Antonio Aparisi y Guijarro (29 March 1815 – 5 November 1872) was a Spanish politician and journalist.
Born in Valencia, Guijarro grew up in poverty but was still able to study in the Andresiano School of his native city and attended the University of Valencia and later the University of Madrid earning his degree, where he majored in law and become a consultant in the court. He was very much a traditionalist and believer in retaining Catholic religious values and ideals and did much for as a journalist and writer. In 1843, he founded the magazine La Restauración, and in 1855 the newspaper El Pensamiento of Valencia. He joined the ranks of the so-called neocatólicos,[1] after his election in 1858 as deputy to Congress in representation of Valencia. From 1862 to 1872, he directed La Regeneración, and in these years also collaborated in La Esperanza and La Estrella.

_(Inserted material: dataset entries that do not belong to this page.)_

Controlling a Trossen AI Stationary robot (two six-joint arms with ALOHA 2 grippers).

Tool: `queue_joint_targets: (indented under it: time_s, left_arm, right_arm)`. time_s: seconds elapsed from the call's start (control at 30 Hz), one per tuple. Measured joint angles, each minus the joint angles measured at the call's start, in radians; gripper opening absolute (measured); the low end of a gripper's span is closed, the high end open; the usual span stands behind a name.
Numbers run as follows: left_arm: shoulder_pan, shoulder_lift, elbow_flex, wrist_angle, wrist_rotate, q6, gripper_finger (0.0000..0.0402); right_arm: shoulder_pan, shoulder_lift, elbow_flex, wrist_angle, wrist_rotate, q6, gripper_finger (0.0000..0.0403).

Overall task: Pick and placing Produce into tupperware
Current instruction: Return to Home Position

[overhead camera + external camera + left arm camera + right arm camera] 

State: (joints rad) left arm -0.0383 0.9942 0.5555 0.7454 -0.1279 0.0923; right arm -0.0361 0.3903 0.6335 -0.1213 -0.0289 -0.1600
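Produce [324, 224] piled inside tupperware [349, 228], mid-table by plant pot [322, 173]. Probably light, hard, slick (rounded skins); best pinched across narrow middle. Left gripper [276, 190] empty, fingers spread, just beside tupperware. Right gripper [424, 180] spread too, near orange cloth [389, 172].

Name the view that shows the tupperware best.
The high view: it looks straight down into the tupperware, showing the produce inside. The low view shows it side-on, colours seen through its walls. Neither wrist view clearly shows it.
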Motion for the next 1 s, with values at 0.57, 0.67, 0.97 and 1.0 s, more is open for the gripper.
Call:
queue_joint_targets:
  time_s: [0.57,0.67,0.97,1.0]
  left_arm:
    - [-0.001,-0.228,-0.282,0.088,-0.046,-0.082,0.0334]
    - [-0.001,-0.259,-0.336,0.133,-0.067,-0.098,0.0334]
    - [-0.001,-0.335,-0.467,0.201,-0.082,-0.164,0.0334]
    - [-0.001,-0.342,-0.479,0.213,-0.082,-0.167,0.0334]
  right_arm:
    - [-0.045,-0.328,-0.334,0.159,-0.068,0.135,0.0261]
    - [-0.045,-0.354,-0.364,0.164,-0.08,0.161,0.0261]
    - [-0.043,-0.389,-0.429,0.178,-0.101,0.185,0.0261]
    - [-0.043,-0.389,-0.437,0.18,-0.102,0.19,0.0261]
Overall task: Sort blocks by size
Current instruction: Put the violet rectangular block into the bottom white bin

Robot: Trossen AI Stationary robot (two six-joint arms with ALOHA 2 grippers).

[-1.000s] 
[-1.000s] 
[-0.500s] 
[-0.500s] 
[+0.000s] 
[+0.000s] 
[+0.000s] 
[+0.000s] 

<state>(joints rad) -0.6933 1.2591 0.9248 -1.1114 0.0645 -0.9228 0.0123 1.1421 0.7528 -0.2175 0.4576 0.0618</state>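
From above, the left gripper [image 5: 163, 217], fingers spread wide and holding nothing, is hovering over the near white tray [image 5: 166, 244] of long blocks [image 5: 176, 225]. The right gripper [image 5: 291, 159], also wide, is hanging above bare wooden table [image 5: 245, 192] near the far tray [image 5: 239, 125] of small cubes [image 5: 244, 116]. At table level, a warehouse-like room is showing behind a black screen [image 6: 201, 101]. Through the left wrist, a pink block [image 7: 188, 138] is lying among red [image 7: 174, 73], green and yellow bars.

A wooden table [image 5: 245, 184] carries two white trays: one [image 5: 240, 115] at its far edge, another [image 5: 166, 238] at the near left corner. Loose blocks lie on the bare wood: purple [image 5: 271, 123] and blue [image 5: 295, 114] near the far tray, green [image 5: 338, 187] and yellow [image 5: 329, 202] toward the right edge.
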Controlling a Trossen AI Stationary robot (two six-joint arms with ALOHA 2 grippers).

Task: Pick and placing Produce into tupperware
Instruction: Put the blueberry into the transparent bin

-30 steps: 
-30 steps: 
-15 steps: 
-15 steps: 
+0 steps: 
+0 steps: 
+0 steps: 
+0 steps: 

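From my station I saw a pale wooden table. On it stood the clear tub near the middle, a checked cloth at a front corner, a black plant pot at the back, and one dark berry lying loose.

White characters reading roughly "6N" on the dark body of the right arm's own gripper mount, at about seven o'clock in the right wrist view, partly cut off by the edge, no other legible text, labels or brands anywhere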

In 1865, he was again deputy for Valencia and Pamplona and, the following year, was named a member of the Real Academia de la Lengua. On the revolution of September 1868, he was forced into exile in France. In 1870, he attended a conference on Carlism in Vevey, Switzerland, and in that same year, he received a private audience with Pope Pius IX. On his return to Spain, he was elected senator of Guipúzcoa province, a position he held until his death on 8 November 1872.
Very influenced in his thought by Jaime Balmes and Juan Donoso Cortés, his work today is an important example of Spanish traditionalism.[2]